§ Problem to solve
When you reach the line containing "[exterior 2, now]" in the entries below, start writing out each line exactly, and stop after the line containing "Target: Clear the".
Top of Source data
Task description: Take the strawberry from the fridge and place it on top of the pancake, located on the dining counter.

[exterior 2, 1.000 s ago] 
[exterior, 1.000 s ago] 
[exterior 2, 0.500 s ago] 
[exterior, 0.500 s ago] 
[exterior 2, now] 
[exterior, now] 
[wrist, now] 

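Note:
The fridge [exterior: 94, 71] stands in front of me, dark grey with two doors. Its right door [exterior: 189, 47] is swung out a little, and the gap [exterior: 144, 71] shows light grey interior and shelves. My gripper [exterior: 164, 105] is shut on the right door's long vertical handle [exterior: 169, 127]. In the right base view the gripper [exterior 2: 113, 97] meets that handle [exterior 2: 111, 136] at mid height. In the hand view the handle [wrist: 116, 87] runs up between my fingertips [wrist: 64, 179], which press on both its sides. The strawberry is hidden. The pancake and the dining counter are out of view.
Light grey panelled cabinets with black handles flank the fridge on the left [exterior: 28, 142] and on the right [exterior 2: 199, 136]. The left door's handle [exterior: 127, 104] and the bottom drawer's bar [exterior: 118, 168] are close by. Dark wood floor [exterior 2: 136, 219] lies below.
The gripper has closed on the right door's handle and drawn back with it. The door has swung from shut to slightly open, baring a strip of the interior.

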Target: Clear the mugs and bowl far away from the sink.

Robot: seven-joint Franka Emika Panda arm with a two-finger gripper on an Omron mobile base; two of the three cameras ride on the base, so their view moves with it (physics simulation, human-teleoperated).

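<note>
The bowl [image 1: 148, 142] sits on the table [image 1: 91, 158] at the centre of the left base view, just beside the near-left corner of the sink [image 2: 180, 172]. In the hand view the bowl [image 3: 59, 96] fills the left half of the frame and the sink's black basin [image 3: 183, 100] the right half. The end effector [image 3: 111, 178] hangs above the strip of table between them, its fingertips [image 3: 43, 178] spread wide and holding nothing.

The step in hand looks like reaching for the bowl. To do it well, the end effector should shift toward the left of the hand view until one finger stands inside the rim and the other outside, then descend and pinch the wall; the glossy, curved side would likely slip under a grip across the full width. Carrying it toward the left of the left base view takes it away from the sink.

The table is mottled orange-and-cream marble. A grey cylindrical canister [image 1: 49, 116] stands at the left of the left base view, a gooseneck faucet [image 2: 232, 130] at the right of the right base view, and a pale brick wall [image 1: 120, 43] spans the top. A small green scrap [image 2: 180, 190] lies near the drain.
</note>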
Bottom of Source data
§ Answer for the task
[exterior 2, now] 
[exterior, now] 
[wrist, now] 

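Note:
The fridge [exterior: 94, 71] stands in front of me, dark grey with two doors. Its right door [exterior: 189, 47] is swung out a little, and the gap [exterior: 144, 71] shows light grey interior and shelves. My gripper [exterior: 164, 105] is shut on the right door's long vertical handle [exterior: 169, 127]. In the right base view the gripper [exterior 2: 113, 97] meets that handle [exterior 2: 111, 136] at mid height. In the hand view the handle [wrist: 116, 87] runs up between my fingertips [wrist: 64, 179], which press on both its sides. The strawberry is hidden. The pancake and the dining counter are out of view.
Light grey panelled cabinets with black handles flank the fridge on the left [exterior: 28, 142] and on the right [exterior 2: 199, 136]. The left door's handle [exterior: 127, 104] and the bottom drawer's bar [exterior: 118, 168] are close by. Dark wood floor [exterior 2: 136, 219] lies below.
The gripper has closed on the right door's handle and drawn back with it. The door has swung from shut to slightly open, baring a strip of the interior.
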
Target: Clear the mugs and bowl far away from the sink.

No more output is required for this exercise.